Problem to solve: Look through the listing below and write out exactly the lines from the line with "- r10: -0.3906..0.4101" to the line with "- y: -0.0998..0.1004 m", both included, and no others.

Working data:
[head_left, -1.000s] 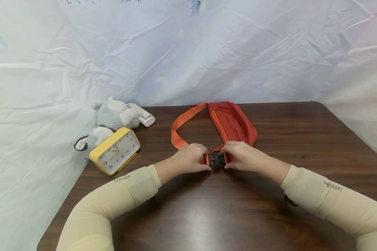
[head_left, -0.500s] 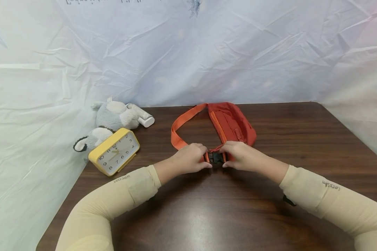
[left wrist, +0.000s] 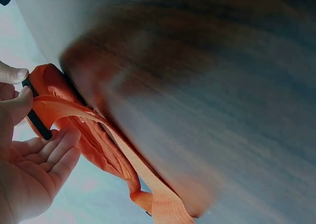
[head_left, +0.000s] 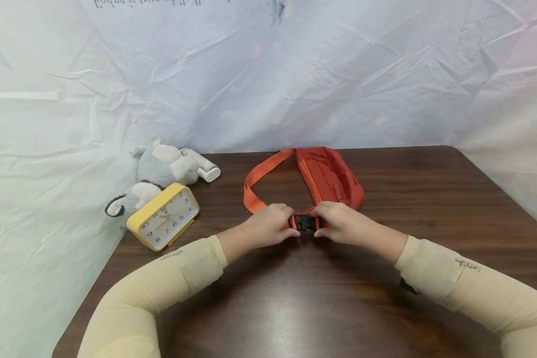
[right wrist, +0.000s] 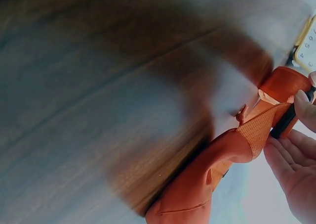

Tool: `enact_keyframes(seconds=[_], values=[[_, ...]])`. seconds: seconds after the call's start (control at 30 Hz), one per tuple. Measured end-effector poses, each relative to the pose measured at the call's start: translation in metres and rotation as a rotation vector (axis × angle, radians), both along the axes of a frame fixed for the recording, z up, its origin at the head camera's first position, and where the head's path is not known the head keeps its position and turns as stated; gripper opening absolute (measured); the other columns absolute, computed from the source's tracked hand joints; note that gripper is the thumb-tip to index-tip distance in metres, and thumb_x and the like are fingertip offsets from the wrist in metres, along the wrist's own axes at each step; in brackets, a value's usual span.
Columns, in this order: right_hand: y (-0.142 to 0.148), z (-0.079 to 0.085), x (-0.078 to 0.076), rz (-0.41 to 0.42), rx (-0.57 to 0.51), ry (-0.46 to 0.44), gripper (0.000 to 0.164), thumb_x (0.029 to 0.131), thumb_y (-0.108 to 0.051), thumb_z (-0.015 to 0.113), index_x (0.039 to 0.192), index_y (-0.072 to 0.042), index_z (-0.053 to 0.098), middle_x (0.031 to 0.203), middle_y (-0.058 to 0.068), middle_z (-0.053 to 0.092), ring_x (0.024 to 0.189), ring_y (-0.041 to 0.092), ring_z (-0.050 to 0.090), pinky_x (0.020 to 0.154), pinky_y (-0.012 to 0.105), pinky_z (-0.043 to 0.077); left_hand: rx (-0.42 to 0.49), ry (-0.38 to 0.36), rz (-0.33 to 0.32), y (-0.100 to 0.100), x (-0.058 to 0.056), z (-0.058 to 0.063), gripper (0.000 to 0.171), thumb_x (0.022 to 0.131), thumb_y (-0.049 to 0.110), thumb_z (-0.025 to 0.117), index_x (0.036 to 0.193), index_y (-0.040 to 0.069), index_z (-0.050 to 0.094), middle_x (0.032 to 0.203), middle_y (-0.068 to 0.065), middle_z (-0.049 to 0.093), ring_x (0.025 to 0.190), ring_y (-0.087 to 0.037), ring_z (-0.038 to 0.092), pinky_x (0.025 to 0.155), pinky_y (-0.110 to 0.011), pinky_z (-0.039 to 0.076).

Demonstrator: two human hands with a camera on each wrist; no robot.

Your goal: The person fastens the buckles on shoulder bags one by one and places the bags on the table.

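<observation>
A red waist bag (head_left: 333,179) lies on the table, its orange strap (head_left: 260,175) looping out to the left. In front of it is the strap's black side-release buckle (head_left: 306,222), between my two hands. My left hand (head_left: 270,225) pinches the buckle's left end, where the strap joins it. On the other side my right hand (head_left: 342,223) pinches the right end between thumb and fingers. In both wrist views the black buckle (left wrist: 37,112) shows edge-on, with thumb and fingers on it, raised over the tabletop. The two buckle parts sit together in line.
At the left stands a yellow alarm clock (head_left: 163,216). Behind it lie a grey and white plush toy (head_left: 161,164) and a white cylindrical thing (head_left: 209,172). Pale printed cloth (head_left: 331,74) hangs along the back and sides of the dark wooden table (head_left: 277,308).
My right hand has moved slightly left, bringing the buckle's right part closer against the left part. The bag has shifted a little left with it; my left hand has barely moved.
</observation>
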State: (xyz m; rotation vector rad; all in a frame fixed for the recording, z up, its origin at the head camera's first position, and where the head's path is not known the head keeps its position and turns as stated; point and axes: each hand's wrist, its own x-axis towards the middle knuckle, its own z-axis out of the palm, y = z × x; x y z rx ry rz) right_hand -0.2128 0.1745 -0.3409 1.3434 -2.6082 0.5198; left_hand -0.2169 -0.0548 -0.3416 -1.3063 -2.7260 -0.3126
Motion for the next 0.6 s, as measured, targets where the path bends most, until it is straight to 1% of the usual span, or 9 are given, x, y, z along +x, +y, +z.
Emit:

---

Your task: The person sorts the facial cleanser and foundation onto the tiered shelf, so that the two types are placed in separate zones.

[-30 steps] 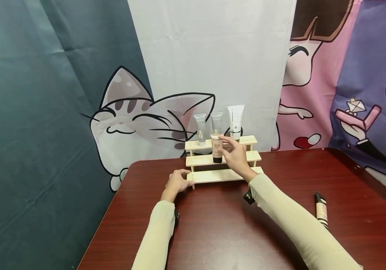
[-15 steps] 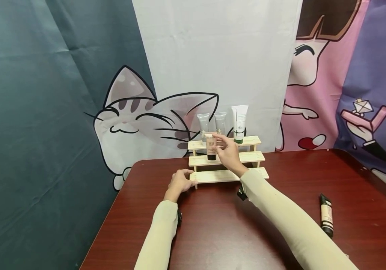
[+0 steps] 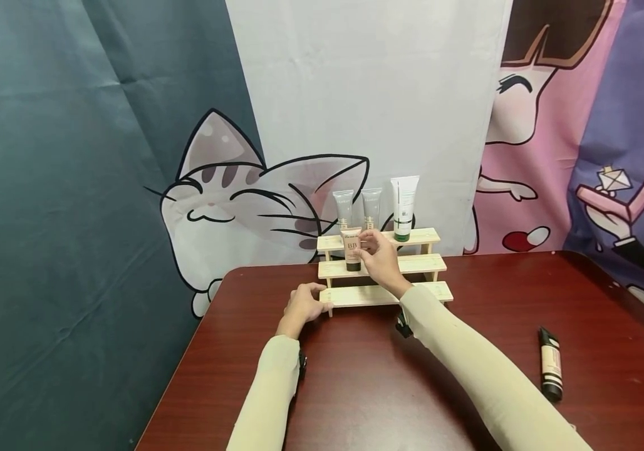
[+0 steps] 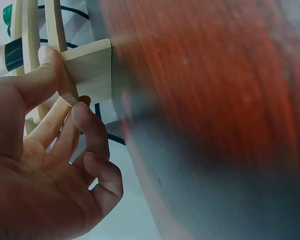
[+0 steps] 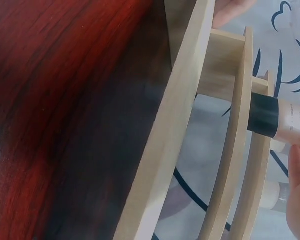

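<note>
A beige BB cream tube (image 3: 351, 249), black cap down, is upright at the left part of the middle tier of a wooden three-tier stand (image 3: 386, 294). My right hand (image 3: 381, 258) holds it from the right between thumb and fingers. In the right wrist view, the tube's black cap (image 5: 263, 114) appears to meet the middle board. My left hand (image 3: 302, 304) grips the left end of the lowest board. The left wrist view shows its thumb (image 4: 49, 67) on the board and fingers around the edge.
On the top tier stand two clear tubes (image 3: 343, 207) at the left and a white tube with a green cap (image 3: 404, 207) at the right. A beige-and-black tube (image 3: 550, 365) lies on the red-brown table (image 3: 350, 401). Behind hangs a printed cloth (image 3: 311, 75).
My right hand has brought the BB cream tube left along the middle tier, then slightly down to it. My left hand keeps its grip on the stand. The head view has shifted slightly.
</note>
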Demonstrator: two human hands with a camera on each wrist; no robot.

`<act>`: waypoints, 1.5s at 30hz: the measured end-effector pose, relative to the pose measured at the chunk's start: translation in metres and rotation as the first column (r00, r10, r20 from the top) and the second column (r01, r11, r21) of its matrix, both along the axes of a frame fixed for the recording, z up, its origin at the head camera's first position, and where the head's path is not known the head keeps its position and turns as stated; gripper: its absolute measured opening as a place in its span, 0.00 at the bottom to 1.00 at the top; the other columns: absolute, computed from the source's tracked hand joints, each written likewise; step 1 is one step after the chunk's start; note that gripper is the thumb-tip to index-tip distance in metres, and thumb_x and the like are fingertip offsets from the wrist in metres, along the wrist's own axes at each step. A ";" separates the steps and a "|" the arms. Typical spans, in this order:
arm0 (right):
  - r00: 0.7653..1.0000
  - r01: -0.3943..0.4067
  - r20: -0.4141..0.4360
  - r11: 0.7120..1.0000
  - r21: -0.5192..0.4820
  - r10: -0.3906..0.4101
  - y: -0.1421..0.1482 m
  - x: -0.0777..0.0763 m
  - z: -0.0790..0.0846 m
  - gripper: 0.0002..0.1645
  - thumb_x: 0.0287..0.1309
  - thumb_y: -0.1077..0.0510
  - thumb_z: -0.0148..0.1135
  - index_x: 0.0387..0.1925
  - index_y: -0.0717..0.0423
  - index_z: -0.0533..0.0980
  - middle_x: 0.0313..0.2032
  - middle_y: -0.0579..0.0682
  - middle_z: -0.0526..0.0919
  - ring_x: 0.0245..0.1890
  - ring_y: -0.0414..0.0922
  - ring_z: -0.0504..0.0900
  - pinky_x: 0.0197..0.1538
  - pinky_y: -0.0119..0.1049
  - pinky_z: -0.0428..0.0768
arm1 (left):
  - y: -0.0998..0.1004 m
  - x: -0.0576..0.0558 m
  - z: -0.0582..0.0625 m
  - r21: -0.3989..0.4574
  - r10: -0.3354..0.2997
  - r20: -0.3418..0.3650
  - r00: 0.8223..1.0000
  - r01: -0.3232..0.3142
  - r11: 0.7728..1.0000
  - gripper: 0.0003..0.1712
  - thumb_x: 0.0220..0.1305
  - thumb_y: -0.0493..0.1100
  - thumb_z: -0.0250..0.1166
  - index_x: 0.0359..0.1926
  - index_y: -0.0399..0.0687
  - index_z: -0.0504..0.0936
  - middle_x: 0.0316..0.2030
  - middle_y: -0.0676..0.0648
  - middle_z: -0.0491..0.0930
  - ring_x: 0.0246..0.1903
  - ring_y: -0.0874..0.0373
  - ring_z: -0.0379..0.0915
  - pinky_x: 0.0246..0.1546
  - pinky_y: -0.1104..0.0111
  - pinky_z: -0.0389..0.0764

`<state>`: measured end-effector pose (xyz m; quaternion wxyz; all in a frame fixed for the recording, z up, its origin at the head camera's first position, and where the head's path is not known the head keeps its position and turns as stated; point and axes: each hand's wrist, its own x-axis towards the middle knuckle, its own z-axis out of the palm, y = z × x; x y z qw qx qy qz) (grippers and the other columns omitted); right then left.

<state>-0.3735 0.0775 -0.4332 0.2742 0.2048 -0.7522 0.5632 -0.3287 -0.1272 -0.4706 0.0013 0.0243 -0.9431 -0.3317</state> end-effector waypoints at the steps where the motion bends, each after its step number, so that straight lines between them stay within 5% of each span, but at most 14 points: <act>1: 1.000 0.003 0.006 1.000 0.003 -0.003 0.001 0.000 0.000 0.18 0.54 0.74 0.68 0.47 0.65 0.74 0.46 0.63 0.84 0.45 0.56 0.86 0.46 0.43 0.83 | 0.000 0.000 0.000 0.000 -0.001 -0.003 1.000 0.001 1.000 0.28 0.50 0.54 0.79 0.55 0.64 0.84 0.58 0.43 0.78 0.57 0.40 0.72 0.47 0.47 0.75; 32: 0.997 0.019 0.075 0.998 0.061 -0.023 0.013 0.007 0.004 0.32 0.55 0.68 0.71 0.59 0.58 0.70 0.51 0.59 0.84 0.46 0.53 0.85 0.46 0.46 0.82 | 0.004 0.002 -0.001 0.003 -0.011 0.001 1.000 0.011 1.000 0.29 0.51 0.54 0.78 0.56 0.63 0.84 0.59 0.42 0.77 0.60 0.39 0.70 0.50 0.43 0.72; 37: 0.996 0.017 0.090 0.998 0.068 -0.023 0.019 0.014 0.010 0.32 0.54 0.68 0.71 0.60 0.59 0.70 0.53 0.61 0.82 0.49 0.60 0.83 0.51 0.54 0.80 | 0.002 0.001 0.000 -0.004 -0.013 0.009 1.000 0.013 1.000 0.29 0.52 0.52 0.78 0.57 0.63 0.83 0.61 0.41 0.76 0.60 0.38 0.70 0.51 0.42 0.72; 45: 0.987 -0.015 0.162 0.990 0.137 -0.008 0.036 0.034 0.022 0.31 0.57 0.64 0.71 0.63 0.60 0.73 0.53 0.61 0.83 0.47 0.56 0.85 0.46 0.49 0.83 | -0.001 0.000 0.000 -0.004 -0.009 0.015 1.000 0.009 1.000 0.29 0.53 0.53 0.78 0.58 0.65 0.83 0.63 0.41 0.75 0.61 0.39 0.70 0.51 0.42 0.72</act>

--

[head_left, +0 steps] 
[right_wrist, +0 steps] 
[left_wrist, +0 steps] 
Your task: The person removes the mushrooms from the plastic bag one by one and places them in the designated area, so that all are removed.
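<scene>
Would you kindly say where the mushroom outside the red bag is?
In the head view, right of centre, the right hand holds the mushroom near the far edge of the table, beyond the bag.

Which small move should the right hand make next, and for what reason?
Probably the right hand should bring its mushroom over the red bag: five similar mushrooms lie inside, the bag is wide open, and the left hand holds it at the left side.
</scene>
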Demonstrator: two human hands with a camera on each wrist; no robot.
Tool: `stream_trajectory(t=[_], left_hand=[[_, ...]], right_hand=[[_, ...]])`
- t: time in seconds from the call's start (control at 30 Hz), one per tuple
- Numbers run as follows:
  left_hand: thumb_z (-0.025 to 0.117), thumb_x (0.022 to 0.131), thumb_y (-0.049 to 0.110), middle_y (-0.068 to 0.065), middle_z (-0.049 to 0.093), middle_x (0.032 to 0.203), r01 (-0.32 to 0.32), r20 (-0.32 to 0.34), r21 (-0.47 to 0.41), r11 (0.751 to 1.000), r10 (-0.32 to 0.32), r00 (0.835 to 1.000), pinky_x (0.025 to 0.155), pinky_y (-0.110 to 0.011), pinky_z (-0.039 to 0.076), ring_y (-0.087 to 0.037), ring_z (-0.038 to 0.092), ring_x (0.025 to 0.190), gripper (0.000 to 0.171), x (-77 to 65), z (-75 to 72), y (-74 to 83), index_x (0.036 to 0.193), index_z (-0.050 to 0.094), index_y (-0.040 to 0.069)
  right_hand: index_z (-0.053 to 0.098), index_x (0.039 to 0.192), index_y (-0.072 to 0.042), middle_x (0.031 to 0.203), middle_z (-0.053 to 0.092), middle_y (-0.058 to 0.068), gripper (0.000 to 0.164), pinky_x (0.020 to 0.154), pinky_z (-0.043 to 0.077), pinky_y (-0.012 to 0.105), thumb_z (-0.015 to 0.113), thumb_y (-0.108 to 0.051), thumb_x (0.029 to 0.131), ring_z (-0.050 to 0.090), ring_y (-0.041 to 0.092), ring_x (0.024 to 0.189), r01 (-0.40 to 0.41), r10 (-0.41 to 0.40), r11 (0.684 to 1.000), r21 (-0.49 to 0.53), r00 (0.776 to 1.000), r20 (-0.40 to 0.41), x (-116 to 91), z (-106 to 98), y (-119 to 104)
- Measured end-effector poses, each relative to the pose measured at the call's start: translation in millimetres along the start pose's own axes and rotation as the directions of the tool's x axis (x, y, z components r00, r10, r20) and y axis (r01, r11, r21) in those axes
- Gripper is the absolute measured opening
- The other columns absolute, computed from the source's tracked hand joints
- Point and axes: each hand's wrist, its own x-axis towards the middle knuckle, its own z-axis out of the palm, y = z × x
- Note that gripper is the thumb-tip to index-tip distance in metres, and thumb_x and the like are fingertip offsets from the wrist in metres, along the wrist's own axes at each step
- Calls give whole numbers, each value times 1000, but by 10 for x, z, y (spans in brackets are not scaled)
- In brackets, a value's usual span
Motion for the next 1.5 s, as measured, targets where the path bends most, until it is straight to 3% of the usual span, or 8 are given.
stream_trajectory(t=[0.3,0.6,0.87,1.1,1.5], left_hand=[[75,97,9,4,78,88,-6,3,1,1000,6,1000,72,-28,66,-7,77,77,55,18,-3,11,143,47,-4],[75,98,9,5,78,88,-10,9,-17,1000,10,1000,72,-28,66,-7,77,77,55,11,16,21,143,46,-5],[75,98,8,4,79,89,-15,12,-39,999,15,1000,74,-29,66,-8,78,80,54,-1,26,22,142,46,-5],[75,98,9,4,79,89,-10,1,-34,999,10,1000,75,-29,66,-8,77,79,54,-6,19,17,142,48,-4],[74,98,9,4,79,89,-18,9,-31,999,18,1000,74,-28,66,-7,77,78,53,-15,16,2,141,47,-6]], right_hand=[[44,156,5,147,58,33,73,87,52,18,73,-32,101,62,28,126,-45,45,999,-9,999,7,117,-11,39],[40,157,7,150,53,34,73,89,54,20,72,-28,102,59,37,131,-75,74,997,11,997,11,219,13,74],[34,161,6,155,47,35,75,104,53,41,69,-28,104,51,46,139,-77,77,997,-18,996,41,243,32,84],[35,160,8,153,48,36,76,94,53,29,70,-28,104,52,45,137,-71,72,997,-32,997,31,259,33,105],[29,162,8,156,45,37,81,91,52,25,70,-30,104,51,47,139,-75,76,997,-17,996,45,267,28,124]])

Result of the task:
  - r10: -0.3906..0.4101
  - y: -0.1421..0.1482 m
  - x: -0.0777..0.0763 m
  - z: -0.0790..0.0846 m
  - gripper: 0.0002..0.1645
  - thumb_x: 0.0287..0.1309
  - thumb_y: -0.1077..0.0510
  - thumb_z: -0.0148..0.1135
  - index_x: 0.0387..0.1925
  - index_y: -0.0717..0.0423
  - index_z: -0.0533..0.0980
  - middle_x: 0.0313..0.2032
  - middle_y: -0.0579..0.0682
  - middle_z: -0.0526..0.0919
  - ring_x: 0.0245..0.1890
  - ring_y: -0.0414..0.0922
  - ring_z: -0.0504..0.0900
  - pinky_x: 0.0197..0.1538
  - pinky_y: -0.0119..0.1049
  - pinky_z: -0.0428..0.0768
arm1 (left):
  - y: -0.0998..0.1004 m

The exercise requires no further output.